As of the close of the trading day on June 16, 2022, the S&P 500 was down 23% from its all-time highs:
The Russell 2000 Index of small cap stocks and the Nasdaq 100 were both down nearly 32% and 33%, respectively, from their highs.
That’s a pretty decent bear market.
Since that day, the S&P 500 is up 13%. The Russell 2000 has shot up 14% while the Nasdaq 100 has bounced 16%.
Apple, the biggest stock in the S&P 500, is now just 10% or so off its highs:
It was down almost 29% at its worst point in this sell-off. The stock is up 25% in the past 6 weeks or so.
The S&P 500 is now down 13% on the year and 6% over the past one year period, which almost feels like a win considering what investors have lived through.
There was little news or fanfare on that day which would have signaled the stock market was putting in a bottom.
So was that a bottom or THE bottom?
Let’s look at both sides of the argument here since no one knows for sure.
Here’s the argument for the middle of June marking THE bottom for this bear market:
- Maybe the stock market is pricing in peak inflation.
- Maybe it’s pricing in the Fed pulling off a soft landing or slowing the pace of interest rate hikes.
- Economic output is slowing but the labor market remains strong even in the face of four-decade high inflation.
- Earnings numbers for the biggest companies remain strong.
- Even if we are in a recession or we go into a recession in the coming months, it is likely to be mild and the stock market is forward-looking.
- The stock market has already priced in all of the risks that are now plain as day since everyone knows what they are.
Or maybe this is simply a dead cat bounce within the context of a broader bear market that has more pain to come.
Here are the talking points for the dreaded dead cat bounce that rolls over at some point:
- Even if inflation has already peaked it could be stickier than we think.
- Fiscal and monetary policy is now tighter than it’s been in years.
- The Fed could overdo it on interest rate hikes and cause more pain in the economy than they realize.

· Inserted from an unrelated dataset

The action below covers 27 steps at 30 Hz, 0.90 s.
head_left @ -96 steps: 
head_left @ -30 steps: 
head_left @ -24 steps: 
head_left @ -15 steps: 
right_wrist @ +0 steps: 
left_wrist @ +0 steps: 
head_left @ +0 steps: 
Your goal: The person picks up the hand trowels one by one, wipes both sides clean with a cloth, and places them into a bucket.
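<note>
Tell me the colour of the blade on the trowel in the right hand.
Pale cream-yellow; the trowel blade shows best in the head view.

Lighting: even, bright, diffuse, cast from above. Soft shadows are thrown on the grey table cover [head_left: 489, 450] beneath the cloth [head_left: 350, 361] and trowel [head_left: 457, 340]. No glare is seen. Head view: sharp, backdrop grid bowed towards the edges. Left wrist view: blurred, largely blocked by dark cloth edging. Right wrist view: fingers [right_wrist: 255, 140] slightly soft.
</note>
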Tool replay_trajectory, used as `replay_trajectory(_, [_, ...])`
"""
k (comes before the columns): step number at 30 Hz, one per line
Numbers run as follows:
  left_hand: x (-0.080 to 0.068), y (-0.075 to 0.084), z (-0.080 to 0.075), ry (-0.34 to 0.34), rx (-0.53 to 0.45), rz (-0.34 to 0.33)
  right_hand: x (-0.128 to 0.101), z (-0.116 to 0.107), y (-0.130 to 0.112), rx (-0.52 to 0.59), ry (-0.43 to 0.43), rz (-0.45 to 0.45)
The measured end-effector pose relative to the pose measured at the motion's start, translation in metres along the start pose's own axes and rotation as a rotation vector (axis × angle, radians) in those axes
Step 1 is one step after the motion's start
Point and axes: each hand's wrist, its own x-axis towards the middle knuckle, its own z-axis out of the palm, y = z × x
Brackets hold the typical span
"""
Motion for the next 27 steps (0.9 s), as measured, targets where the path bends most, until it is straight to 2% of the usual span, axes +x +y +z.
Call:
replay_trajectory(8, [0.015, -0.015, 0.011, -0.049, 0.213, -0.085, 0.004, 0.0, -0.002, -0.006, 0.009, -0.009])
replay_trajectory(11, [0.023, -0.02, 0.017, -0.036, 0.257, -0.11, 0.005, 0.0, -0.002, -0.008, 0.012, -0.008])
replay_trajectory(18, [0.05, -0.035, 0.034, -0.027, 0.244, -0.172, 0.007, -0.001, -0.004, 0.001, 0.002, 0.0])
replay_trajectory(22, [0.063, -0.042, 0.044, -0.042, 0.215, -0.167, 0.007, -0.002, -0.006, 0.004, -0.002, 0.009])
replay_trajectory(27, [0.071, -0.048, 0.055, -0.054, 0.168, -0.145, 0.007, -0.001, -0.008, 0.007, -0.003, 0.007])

- The housing market, which makes up nearly 20% of GDP, could slow substantially from higher rates.
- The labor market is a lagging indicator that will likely slow in the coming months.
- If we do go into a recession it’s possible it becomes worse than anticipated from some exogenous shock to the system.
The prosecution and the defense each make compelling arguments.
Markets are always hard to predict but the current environment is one of the most challenging I can remember. There are so many conflicting data points, narratives and opinions right now that it’s difficult to have any clarity on the present, let alone what happens in the future.
This is likely the weirdest economy any of us have ever seen or will ever see again in our lifetimes. Covid crashed the economy, then we had all of that stimulus give us a sugar high and now comes the hangover.
We just don’t know if this is the type of hangover that simply requires some greasy food to get over or if it’s a Las Vegas hangover where you feel like crap for 3 days afterward.
Some people think higher inflation and rising rates are going to lead to a system-resetting crash. Maybe stock market investors need to suffer more to pay for the sins of the blow-off top.
Others think the Fed has already done enough to cool inflation and the effects of the pandemic are finally wearing off enough to create a softer landing than the doom and gloom crowd assumes.
I wish I had an answer for you.
I wouldn’t be surprised to see more discomfort ahead caused by a misstep from the Fed. There are no useful historical playbooks for this economic environment. The potential for a policy error has probably never been higher.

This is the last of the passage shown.